-
Notifications
You must be signed in to change notification settings - Fork 17
Description
I'm not sure if this is a feature request or simply a request for more documentation if I'm just missing something in my configuration or just fundamentally misunderstanding how all of this works.
I've been trying to set up bb-clientd for a remote output service in a CI environment. This should be a huge benefit for us in terms of being able to share a local cache between multiple builds running concurrently. However I've run into an apparent blocker around the filepool. As far as I can tell, there isn't any kind of eviction policy for the filepool, nor is there any kind of deduplication between builds. So it grows unbounded until it gets full and stuff starts breaking.

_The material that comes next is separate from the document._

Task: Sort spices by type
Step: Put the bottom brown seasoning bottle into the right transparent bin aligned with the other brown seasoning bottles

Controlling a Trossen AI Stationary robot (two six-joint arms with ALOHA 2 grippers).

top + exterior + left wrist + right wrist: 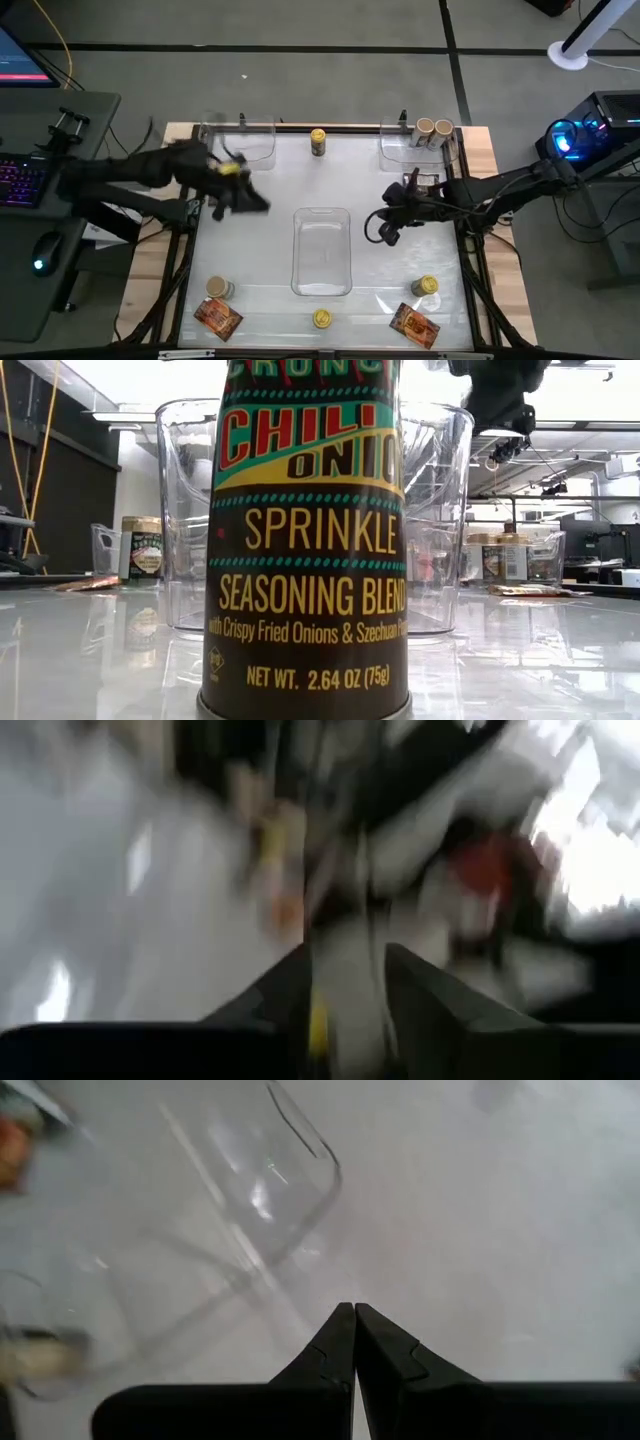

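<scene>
White table (270, 250), left gripper (232, 172) clamped on yellow-lidded jar (236, 168), right gripper (353, 1320) fingers together beside middle tray (321, 250).

Robotics lab or office workspace: a backlit keyboard (22, 183) and mouse (42, 250) lie left of the tabletop (270, 215), a lit computer tower (590, 135) right; grey carpet around.

centre tray (322, 250) mid-table | two jars (434, 131) in back-right tray (398, 148) | packets (217, 318) front corners
</scene>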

As far as I can tell, here's what's going on:
- Every
bazel buildinvocation gets its own virtual output directory in~/bb_clientd/outputs. - For the most part, that is getting populated with metadata entries pointing to digests for content from the remote executors, which winds up backed by the CAS so their entries are relatively small. This still eventually becomes a problem without any kind of cleanup of old output directories - even slow unbounded growth is still unbounded.
- Files created by local actions are written into the output tree directly and wind up backed by the
filepool. At least in our build this is in the form of a lot ofctx.actions.symlink, which is mostly fine (same caveats as previous point), but also a lot ofctx.actions.writeorctx.actions.expand_template, which can be significantly less fine. There can be a lot of these, from for example the generated stubs forpy_testtargets. - Most of the content in the
filepoolis identical from one build to the next, but there isn't any deduplication for it as far as I can tell. - I haven't been able to find any configuration options which would cause old output trees to be cleaned up, so they continue to accumulate until the filepool fills up.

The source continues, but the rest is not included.